Editor-In-Chief: C. Michael Gibson, M.S., M.D. [1]; Associate Editor-In-Chief:’’’ Cafer Zorkun, M.D., Ph.D. [2]

Overview

Classification

Based on the proposed Columbia classification by D’Agati and colleagues^[1] in 2004, the classification of focal segmental glomerulosclerosis (FSGS) based on the morphology is as follows:

**Pathological Classification of Focal Segmental Glomerulosclerosis^[1]**
Variant	Location of Lesion	Distribution of Lesion	Characteristic Features
Not Otherwise Specified (NOS)	Anywhere	Segmental	Capillary lumen abolished by the segmental increase in matrix.
Perihilar Variant	Perihilar	Segmental	Presence of one or more glomeruli containing hyalinosis in the perihilar regions with or without sclerosis. Within each glomerulus, the segmental lesions must contain > 50% perihilar hyalinosis and/or sclerosis.
Cellular Variant	Anywhere	Segmental	Presence of one or more glomerulus with segmental hypercellularity of the capillary endothelium that blocks the capillary lumen, with or without foam cells and/or karryohexis.
Tip Variant	At tip domain	Segmental	One or more segmental lesions, that include tip domains.
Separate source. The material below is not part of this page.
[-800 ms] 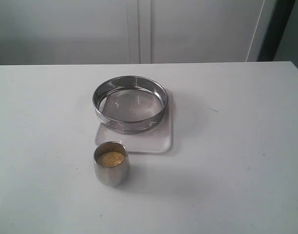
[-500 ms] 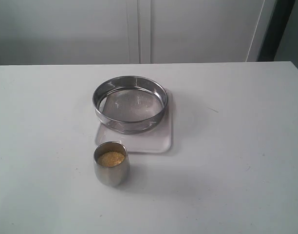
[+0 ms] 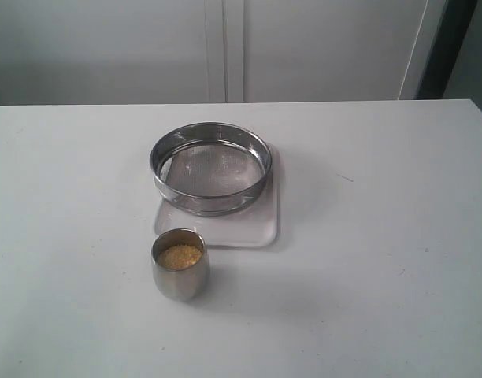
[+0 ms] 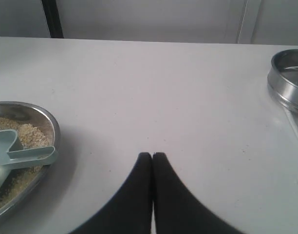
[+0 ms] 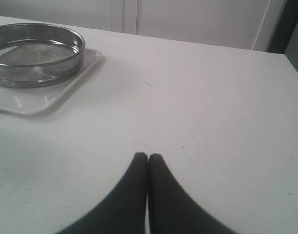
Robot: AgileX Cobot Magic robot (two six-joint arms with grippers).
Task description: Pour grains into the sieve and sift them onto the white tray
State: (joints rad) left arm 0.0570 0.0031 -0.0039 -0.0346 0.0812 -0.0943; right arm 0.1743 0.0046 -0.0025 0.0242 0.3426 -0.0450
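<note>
The sieve (image 3: 211,167) is seated on the white tray (image 3: 225,230); the grains (image 3: 179,256) are held in a small steel cup (image 3: 178,283) just beside the tray's near edge; the left gripper (image 4: 152,155) and the right gripper (image 5: 148,156) are each seen pressed together, with nothing pinched.

Holds left gripper (image 4: 152,155) fully closed, black fingers (image 4: 134,195) pressed flat together tip to tip, nothing between them. Holds right gripper (image 5: 148,156) likewise: closed, fingers (image 5: 132,195) touching along their length, empty.
</note>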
Lesions must have adhesions/confluence of podocytes with parietal or tubular cells. Tip domains are defined as 25% of tuft adjacent to the origin of the proximal tubule. Sclerosing lesions shuld be <25% of tuft, while cellular lesions should be < 50% of tuft. No perihilar sclerosis should be observed.
Collapsing Variant	Anywhere	Segmental or global	One or more glomeruli with collapse with evidence of podocyte hypertrophy and hyperplasia.
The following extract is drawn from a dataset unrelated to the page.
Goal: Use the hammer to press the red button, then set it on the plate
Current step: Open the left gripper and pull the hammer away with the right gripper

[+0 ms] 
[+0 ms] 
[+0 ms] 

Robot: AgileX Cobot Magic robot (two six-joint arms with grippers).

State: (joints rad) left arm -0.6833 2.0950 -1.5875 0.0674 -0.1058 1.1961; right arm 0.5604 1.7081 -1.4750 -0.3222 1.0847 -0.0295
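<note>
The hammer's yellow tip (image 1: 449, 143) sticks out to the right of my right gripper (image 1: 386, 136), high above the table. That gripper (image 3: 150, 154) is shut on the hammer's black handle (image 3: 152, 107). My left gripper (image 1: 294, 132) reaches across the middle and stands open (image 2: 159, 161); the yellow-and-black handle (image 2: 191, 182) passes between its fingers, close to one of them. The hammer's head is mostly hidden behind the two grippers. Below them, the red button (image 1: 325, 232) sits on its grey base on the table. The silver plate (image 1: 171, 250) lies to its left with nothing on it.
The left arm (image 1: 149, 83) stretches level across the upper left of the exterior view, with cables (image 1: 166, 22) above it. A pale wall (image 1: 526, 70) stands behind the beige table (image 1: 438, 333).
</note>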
^{Adapted from D’Agati VD, Fogo AB, Bruijn JA, and Jennette JC. Pathological classification of focal segmental glomerulosclerosis. A working proposal. Am J of Kidney Dis. 2004; 43(2):368-382.}

References

↑ ^1.0 ^1.1 D'Agati VD, Fogo AB, Bruijn JA, Jennette JC (2004). "Pathologic classification of focal segmental glomerulosclerosis: a working proposal". Am J Kidney Dis. 43 (2): 368–82. PMID 14750104.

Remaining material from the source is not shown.